** Opening Data block block **
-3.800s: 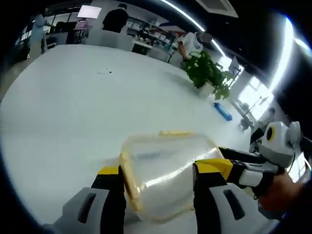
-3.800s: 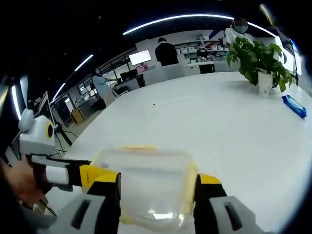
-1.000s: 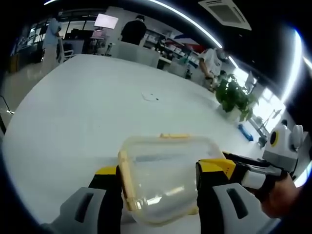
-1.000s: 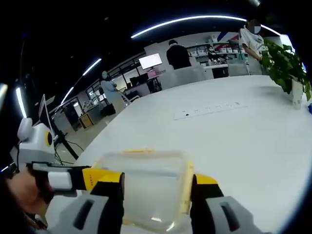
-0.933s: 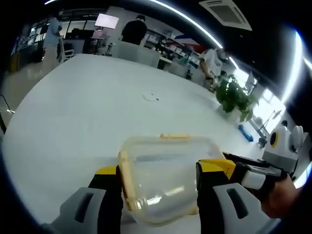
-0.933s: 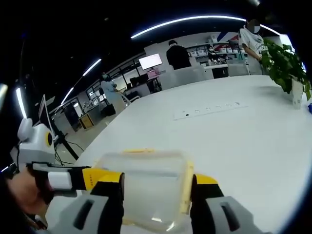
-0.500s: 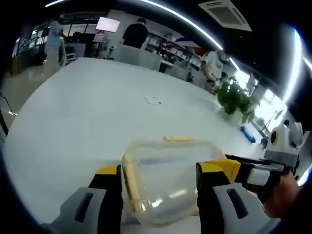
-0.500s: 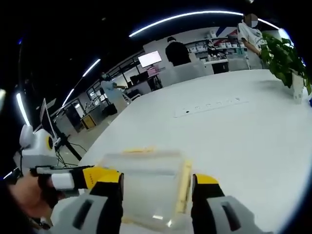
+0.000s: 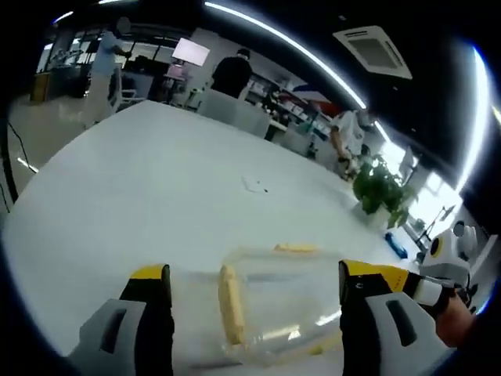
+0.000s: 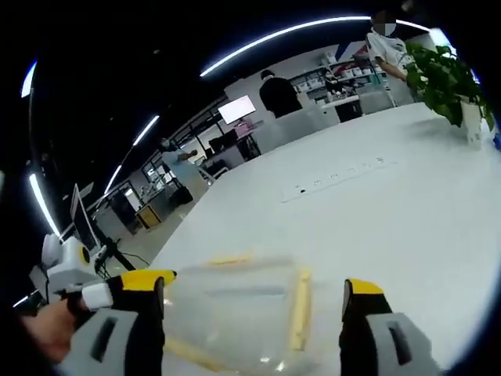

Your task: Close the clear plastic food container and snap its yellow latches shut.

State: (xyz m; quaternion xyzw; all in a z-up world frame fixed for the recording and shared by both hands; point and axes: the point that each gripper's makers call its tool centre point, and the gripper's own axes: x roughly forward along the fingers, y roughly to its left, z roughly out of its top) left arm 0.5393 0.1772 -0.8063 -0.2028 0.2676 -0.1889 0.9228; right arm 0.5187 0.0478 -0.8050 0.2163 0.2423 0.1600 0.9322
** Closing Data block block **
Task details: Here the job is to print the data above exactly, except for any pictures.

Solution to the problem:
-3.800s: 
-3.800s: 
-1.000s: 
-1.000s: 
-0.933s: 
-0.933s: 
-0.500s: 
-0.500s: 
+0.000s: 
+0.000s: 

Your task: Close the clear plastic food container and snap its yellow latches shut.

State: (xyz m; quaternion xyzw; all in a z-up world frame fixed for the recording and shared by both hands; point and axes: the point that each gripper's makers call its tool centre point, and the gripper's own axes: x roughly forward along the fingers, y roughly to its left, z roughly out of its top) left arm 0.5393 0.1772 -0.8063 -0.2028 0.2676 -0.1889 0.9228; right arm 0.5187 0.0478 -0.8050 0.2163 0.2423 0.1600 0.9322

The complete answer has now been given.